The fourth part of the pacte colonial is that ALL government contracts in those countries must be opened first to French companies. If the French don’t want, then China can come…
The fifth part of the pacte colonial is that these countries are obliged to send France an annual report of all their government activities. Or else, money won’t be released.
The sixth component of the pacte colonial is that these countries are forced to use the CFA Franc as their currency. EVEN after France moved to the Euro.
As a matter of fact, it was the move to the Euro that exposed the pacte colonial. Other European countries found out just how fat France was feeding from its former African colonies.
Sweden, Norway and Denmark have on many occasions tried to get the pacte colonial ditched, all their attempts have failed because France makes free money from it each years.
Former French president, Chirac admitted as much when he said, in 2008, “Without Africa, France will slide down into the rank of a third [world] power”.
The seventh part excludes the teaching of other languages in their schools aside from French. “Wir sind eine volke!” There’s no better way to keep a people mentally colonised.
Let’s put it this way, only 74 million people speak French as a first language. This policy limits access to the cross-fertilisation of ideas.
The eighth pact is military: France has the exclusive right to train these countries’ soldiers, and supply their militaries.
This is a particularly crafty part of it, because the troops are indoctrinated from conscript/recruit level, and the moment a leader starts having ideas, you guessed it, there’s a coup.
Think about it, all of the most recent coups in Africa, have been in Francophone countries AFTER a deal was reached with China.
The ninth part of the pacte colonial gives France the right to deply troops in these countries in order to defend French interests.

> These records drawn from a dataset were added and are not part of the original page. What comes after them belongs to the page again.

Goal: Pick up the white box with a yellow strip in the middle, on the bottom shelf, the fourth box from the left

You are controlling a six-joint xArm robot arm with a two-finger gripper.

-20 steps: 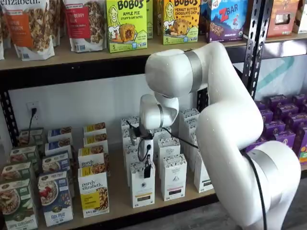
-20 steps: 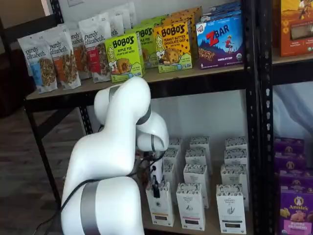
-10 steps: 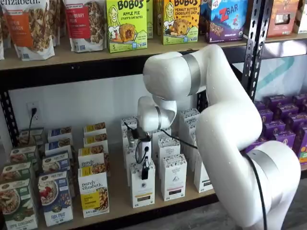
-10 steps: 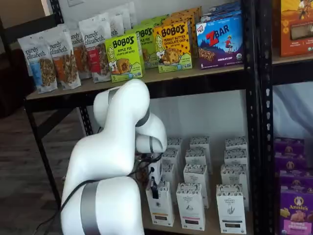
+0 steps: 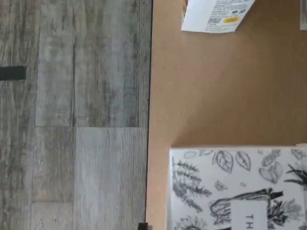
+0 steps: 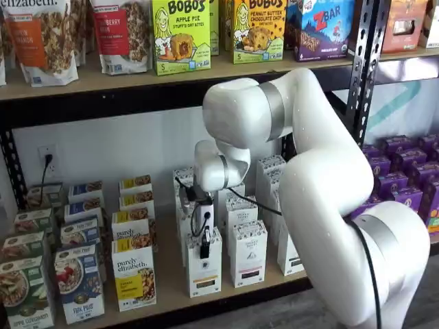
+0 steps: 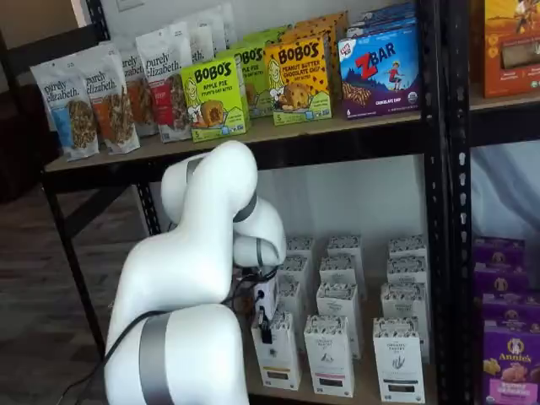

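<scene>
The white box (image 6: 204,271) stands at the front of the bottom shelf (image 6: 168,277), with a speckled top, a small round emblem and a dull yellow band low on its front. It also shows in a shelf view (image 7: 278,358). My gripper (image 6: 204,248) hangs just in front of and above the box's top edge; in a shelf view (image 7: 265,327) it shows the same way. Only a thin black finger shape shows, with no plain gap. The wrist view shows a patterned carton top (image 5: 240,191) on the tan board (image 5: 206,96).
More white cartons (image 6: 248,253) stand to the right and behind. Purely elizabeth boxes (image 6: 134,274) stand to the left. A black rack post (image 6: 363,62) and purple boxes (image 6: 405,178) are at right. The upper shelf holds Bobo's boxes (image 6: 180,34). Grey floor (image 5: 72,120) lies beyond the shelf edge.
The wrist and gripper have shifted a little to the left and slightly lower, staying by the top of the white box. The boxes have not moved.
</scene>
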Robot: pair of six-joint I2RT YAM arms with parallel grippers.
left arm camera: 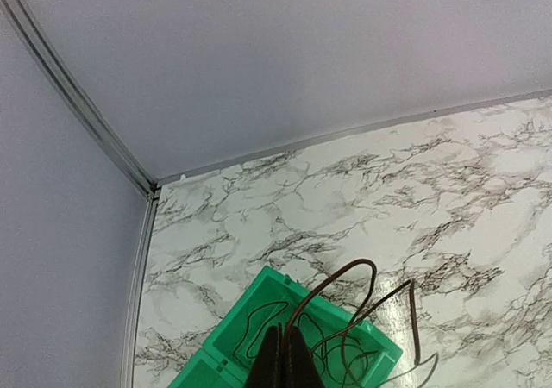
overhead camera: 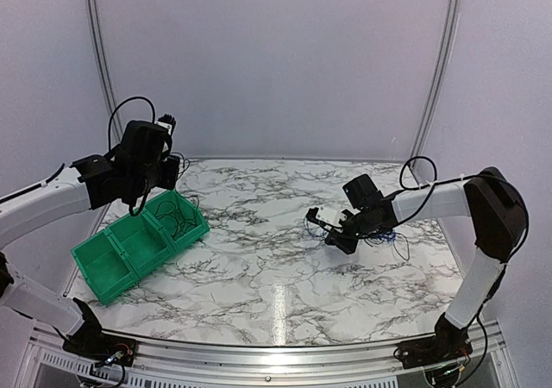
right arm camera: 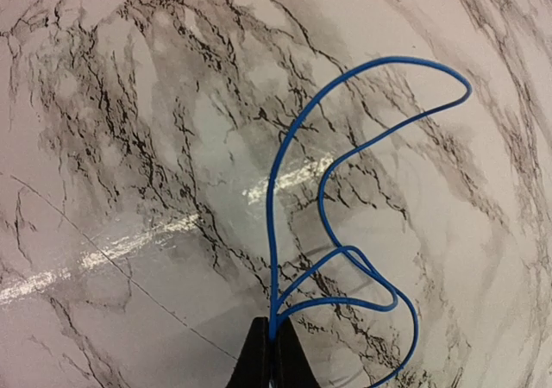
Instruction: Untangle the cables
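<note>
**Wires separated: one strand pinched at each arm**

The left gripper (left arm camera: 280,359) is raised in the left part of the overhead view, above the far end of the green bin (overhead camera: 103,280). Its fingers are clenched on a brown wire (left arm camera: 349,267), which arches up from the tips and trails down towards the bin's end compartment. A thin dark wire (left arm camera: 252,319) already lies in that compartment. In my judgement the height lets the strand hang free so it can be lowered in without snagging.

The right gripper (right arm camera: 274,355) sits low over the marble table (overhead camera: 276,276), right of centre. Its fingers are pressed together on a blue wire (right arm camera: 272,233), which fans out in open loops flat on the surface. One crossing remains near the tips.

The arms are well apart, so the two strands cannot re-entangle. The blue wire is probably the next one to be sorted.
</note>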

It also gives them bases in these countries.
The tenth component of the pacte colonial forbids these countries from entering into military alliances without French approval.
This particular component explains why back in the 1990s, when ECOMOG was formed because of Liberia’s civil war, only Senegal sent troops from Francophone West Africa.
The Senegalese troops, 1500 of them, were withdrawn after six months because oga didn’t like it. Can’t have them mixing with those corrupt Nigerian troops you see…
This also explains why Nigeria has had to seek French help in the BokoHaram war. Truth is, our multinational force wouldn’t have taken off without French approval.
Finally, these countries are obliged by the pacte colonial to side with France in the event of a war anywhere it may happen in the world.
If for example, France had gotten involved in the Iraq war, these African countries would have had to send troops on French request. Can’t run away from it.
Sadly, I do not see this psychopathic relationship being broken any time soon. There are only two countries in Africa that have the potential to do it.
One of them, South Africa, is too far away from any Francophone country for it to be of immediate concern to them, and besides, they must deal with the SADC first.
The second, is Nigeria, and we are right in the middle of it. But two things have dogged us: bad, short-sighted leadership, and our own failing economy.
If our leadership, and I’m not just talking the current leadership, has any foresight, then we ought to know how to play the great power politics. But we don’t.
Second is that by our very size, we are a natural magnet for these countries. But that won’t happen until we get our act together in the real sense of the words.
Then, we need to genuinely fortify our military. There is no way we can play great power politics without having a strong military. Not possible.